### Problem to work on:
For this exercise, report every line of the material that includes "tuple".

<<<<

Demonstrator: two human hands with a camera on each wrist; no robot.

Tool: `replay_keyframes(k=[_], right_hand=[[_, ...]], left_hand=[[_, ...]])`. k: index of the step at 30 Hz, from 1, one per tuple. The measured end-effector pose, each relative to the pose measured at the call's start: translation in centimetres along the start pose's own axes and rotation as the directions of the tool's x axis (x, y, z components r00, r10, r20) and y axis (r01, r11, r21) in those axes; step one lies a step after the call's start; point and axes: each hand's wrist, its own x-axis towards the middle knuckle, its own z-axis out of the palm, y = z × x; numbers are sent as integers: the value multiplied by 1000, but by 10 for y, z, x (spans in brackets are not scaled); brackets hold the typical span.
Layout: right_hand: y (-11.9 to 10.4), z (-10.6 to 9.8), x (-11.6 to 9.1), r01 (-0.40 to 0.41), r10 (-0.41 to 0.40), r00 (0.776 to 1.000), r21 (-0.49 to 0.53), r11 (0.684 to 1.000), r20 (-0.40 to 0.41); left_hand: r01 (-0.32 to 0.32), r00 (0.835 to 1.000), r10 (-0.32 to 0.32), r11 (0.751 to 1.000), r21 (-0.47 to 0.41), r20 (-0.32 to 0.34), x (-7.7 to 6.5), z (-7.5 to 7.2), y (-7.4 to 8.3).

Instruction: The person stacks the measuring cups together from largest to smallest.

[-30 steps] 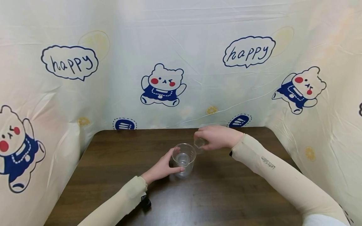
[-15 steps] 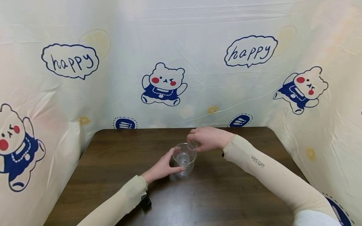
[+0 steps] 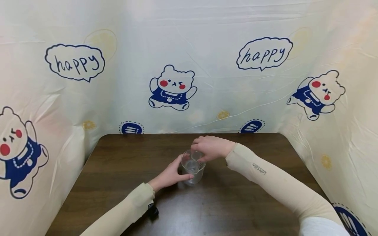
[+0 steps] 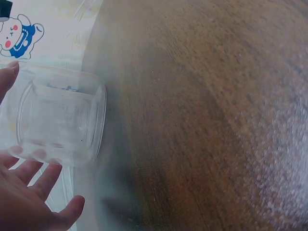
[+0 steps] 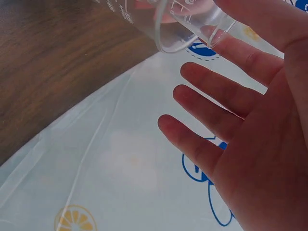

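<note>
A large clear glass beaker stands on the table, and my left hand grips its left side with the thumb at the front. Inside it sits a smaller clear beaker, visible through the wall in the left wrist view. My right hand pinches a small beaker by its rim, between thumb and index finger. That small beaker is partly inside the large one's mouth. White markings show on it in the right wrist view, where the other fingers of my right hand are spread and hold nothing.
The dark wooden table lies under everything. A pale curtain printed with bears and "happy" bubbles hangs behind and on both sides. A small black object shows at the left wrist.
My right hand has moved left and slightly down, bringing the small beaker from beside the large beaker into its mouth. My left hand has kept its grip in place.
</note>
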Motion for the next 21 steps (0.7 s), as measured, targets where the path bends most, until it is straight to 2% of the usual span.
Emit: replay_keyframes(k=[11,21], right_hand=[[0,13,11,1,-1,1000,-26,1000,19],[-1,25,18,-12,15,999,-54,998,43]], left_hand=[[1,1000,-1,1000,-16,-7,0,0,2],[3,1000,-3,1000,9,-2,0,0,2]])
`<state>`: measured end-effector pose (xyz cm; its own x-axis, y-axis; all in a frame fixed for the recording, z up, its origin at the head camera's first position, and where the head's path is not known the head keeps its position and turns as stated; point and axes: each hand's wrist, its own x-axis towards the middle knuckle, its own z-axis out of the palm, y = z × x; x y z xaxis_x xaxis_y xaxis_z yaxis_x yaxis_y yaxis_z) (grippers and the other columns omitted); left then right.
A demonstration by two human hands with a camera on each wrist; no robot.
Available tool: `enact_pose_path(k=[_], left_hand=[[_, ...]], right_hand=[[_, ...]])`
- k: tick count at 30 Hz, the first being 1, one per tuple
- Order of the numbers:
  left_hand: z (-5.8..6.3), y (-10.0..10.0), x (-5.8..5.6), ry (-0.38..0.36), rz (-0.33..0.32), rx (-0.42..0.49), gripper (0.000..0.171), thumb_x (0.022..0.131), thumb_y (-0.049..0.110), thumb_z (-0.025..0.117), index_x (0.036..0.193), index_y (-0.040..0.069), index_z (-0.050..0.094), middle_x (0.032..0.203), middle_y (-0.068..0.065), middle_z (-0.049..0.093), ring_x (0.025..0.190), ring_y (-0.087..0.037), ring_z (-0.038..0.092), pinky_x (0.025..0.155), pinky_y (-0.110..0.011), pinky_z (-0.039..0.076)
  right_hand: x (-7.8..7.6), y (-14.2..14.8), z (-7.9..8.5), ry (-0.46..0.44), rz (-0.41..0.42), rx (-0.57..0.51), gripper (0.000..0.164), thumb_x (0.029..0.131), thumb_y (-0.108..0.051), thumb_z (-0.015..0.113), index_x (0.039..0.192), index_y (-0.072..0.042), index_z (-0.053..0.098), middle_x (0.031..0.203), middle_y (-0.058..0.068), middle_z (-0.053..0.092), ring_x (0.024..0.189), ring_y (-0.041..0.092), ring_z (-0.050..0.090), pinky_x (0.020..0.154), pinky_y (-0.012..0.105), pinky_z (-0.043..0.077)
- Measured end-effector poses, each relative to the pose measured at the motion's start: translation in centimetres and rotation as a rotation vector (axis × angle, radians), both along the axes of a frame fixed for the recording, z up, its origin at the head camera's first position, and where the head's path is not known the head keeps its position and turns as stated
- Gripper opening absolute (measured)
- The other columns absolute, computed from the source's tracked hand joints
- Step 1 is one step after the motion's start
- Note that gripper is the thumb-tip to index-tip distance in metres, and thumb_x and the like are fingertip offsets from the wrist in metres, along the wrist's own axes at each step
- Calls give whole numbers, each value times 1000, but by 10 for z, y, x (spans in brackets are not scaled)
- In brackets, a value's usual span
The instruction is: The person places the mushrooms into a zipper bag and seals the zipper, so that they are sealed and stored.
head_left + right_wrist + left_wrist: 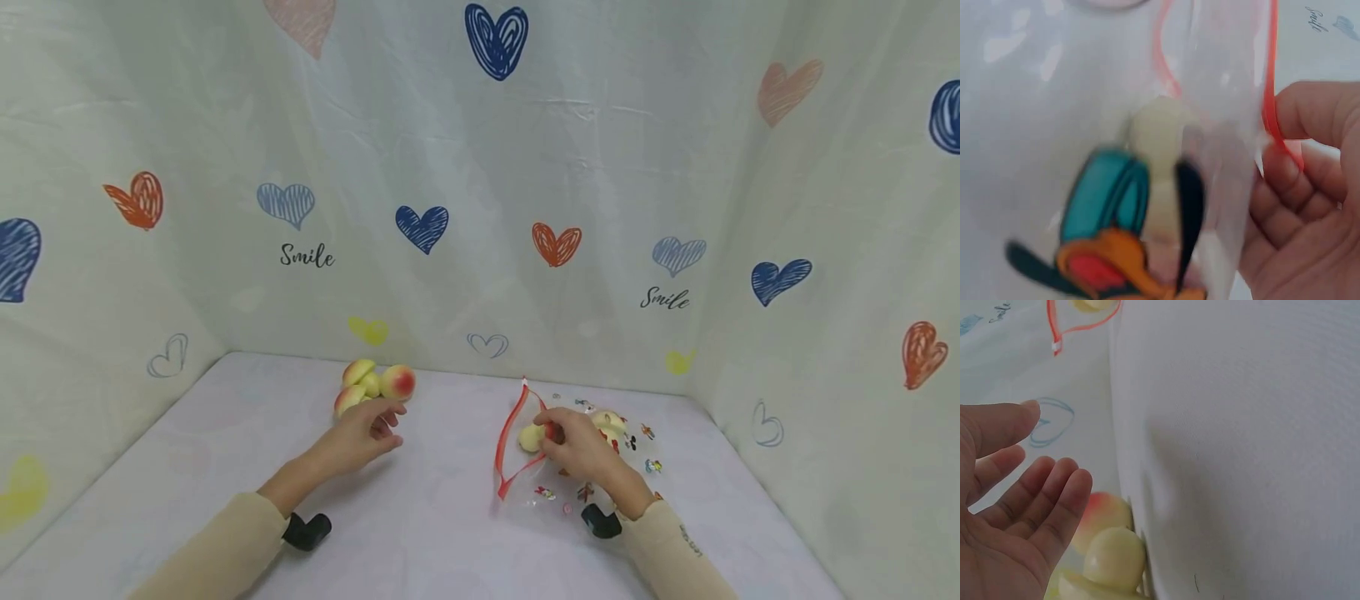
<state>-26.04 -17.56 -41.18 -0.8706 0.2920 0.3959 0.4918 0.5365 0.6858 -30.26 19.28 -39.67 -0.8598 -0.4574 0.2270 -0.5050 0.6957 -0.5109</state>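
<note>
On the right half of the desk (442, 508), the clear printed bag (558, 490) lies with its red-trimmed mouth (500, 454) gaping toward the left edge. The right hand (579, 446) pinches that trim between thumb and finger, and 1 yellow-and-red fruit (531, 438) sits just inside the mouth; paler fruit (609, 422) shows through the film farther in. The left hand (363, 435) is loosely spread with nothing in it, near at least 4 loose fruits (398, 382) clustered by the far edge, left of its middle. Whether a fingertip brushes them, I cannot tell.

To do this well, I would hold the trim lightly and lift it a little, since the thin film looks likely to fold over the gap. Easing the front fruit deeper would free the mouth. For the left hand, picking from the cluster's near or right side, 1 fruit at a time, should disturb the others least; they look round enough to roll.
</note>
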Motion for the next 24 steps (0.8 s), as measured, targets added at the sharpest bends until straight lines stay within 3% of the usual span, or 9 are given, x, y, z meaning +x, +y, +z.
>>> enact_pose_path(k=[4, 7, 16, 20, 24], left_hand=[[1, -6, 0, -2, 17, -10, 32, 79, 0, 73, 109, 1, 61, 89, -5, 57, 76, -14, 58, 71, -28, 53], [3, -10, 1, 6, 23, -17, 32, 79, 0, 73, 109, 0, 61, 90, -6, 57, 78, -17, 59, 72, -30, 53], [10, -33, -5, 80, 140, -79, 35, 80, 4, 73, 112, -3, 60, 106, -17, 62, 98, -33, 59, 84, -48, 50], [14, -43, -9, 87, 193, -65, 35, 80, 4, 73, 111, -5, 61, 105, -19, 62, 95, -33, 57, 85, -51, 47], [15, -50, -13, 94, 215, -91, 37, 78, 5, 75, 111, -4, 62, 101, -17, 59, 90, -31, 51, 81, -47, 46]], right_hand=[[2, -5, 3, -6, -122, 5, 44, 77, -19, 79, 116, -8, 63, 108, 1, 58, 92, 18, 52, 76, 31, 51], [3, -8, 4, -5, -158, 9, 56, 73, -23, 83, 122, -9, 59, 123, 7, 56, 99, 20, 52, 86, 37, 50], [2, -5, 2, 12, -92, -17, 71, 69, -20, 86, 130, -11, 52, 97, -3, 50, 83, 14, 47, 67, 25, 45], [2, -4, 2, 18, -74, -38, 72, 69, -20, 87, 131, -11, 52, 92, -5, 48, 81, 13, 46, 64, 24, 44], [2, -3, 2, 10, -47, -57, 71, 69, -19, 86, 131, -12, 52, 93, -5, 48, 81, 14, 46, 64, 23, 44]])
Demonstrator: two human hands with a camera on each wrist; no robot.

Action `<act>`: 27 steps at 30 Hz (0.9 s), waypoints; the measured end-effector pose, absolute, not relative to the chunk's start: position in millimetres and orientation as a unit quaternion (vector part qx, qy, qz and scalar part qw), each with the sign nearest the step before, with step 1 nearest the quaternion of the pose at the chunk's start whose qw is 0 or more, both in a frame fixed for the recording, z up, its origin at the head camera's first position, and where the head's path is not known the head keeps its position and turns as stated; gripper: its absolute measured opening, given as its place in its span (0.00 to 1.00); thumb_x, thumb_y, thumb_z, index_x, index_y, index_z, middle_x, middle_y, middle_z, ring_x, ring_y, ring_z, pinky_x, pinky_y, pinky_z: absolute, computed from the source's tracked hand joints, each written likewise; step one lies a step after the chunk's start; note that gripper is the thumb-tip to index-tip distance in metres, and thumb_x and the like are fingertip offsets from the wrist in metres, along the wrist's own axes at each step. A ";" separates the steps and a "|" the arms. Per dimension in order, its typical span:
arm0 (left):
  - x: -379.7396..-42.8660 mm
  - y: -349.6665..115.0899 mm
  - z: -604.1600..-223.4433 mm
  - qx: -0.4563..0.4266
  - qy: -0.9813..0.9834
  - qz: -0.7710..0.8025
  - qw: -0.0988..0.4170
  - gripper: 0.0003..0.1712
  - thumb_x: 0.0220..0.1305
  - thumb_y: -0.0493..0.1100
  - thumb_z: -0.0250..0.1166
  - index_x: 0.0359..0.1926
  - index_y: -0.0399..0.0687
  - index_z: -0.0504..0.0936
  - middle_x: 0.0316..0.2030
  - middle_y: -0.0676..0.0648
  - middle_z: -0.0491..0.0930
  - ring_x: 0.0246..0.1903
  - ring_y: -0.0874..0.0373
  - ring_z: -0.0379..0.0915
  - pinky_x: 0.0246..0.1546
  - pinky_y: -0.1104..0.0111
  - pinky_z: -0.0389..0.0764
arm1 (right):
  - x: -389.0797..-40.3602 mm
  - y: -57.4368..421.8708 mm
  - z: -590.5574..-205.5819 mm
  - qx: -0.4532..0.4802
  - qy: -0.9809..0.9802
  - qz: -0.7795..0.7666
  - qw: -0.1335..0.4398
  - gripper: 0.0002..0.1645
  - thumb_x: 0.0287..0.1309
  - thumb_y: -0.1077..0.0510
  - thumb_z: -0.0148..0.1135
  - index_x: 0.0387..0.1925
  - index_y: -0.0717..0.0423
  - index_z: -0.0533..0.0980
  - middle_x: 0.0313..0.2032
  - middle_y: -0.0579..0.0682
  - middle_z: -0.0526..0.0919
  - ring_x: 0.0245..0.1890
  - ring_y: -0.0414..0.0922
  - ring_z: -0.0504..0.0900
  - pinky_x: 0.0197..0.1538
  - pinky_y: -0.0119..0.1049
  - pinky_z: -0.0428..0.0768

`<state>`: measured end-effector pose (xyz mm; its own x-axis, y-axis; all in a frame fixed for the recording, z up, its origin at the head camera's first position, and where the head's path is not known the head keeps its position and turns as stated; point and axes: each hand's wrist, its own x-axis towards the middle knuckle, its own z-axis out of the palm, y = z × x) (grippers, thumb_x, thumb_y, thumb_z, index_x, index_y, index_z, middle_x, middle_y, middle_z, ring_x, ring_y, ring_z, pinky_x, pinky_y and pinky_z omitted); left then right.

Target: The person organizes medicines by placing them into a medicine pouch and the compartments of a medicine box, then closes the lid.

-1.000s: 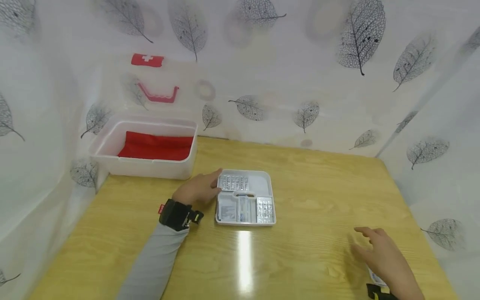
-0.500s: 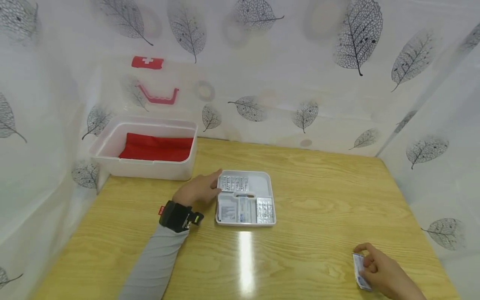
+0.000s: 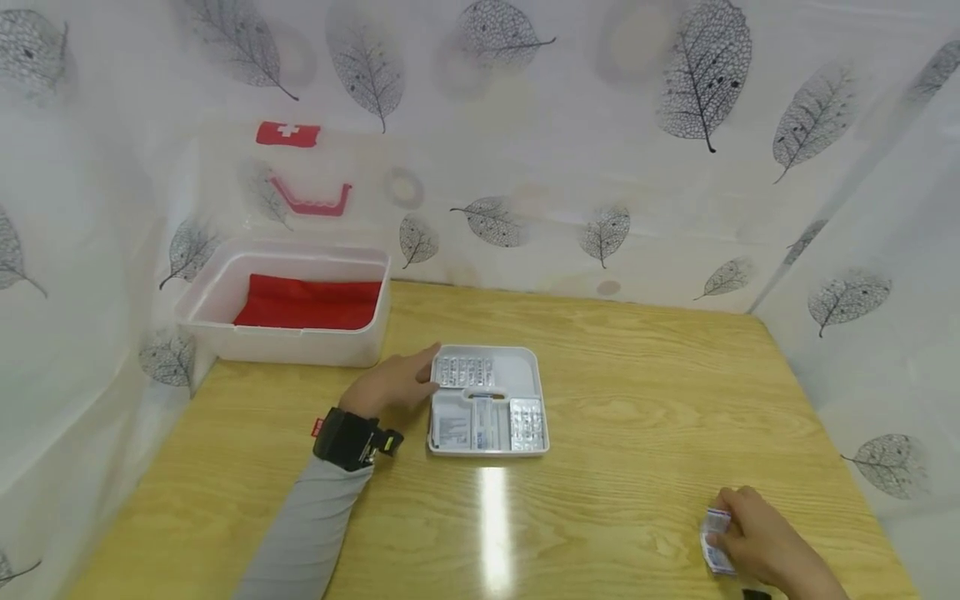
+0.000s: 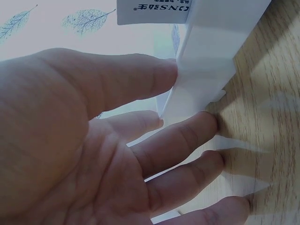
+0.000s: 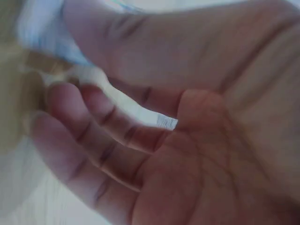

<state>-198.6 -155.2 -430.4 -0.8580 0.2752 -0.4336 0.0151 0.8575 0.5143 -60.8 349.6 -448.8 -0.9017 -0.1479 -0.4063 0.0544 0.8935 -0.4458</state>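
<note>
My left hand [image 3: 392, 385] rests at the left side of a white divided tray [image 3: 519, 367]. In the left wrist view its thumb touches the tray's outer wall [image 4: 206, 61], while the other fingers reach out loosely below, close over the table. Blister packs [image 3: 527, 423] and flat packets [image 3: 452, 427] lie in the tray's compartments. At the lower right, my right hand [image 3: 768, 542] pinches a small white and blue packet [image 3: 717, 557] between thumb and index finger. The right wrist view shows this packet [image 5: 47, 33] blurred, with the other fingers loosely curled.
A translucent white bin [image 3: 300, 343] with red cloth [image 3: 307, 302] inside stands at the back left. Behind it, a pink handle [image 3: 315, 204] and a red white-cross label [image 3: 288, 134] show against the leaf-patterned curtain [image 3: 525, 125]. The wooden table [image 3: 630, 400] spreads below.
My right hand has closed its fingers on the small packet and turned it slightly at the lower right. The left hand stays at the tray. The head view has shifted a little.
</note>
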 end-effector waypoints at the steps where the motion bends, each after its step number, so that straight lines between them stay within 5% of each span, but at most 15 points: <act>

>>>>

### Task output:
Tool: `replay_keyframes(k=[_], right_hand=[[_, ...]], left_hand=[[_, ...]])`. k: index of the step at 30 Hz, from 1, one per tuple. The measured end-effector pose, each relative to the pose measured at the call's start: translation in centimetres along the start pose's own axes and rotation as the directions of the tool's x axis (x, y, z components r00, r10, r20) and y axis (r01, r11, r21) in those axes; step one lies a step after the call's start; point and axes: each hand's wrist, its own x-axis towards the middle knuckle, its own z-axis out of the palm, y = z × x; numbers are sent as integers: the value multiplied by 1000, but by 10 for y, z, x (spans in brackets are not scaled); brackets hold the typical span.
- k: tick count at 30 Hz, the first being 1, one per tuple

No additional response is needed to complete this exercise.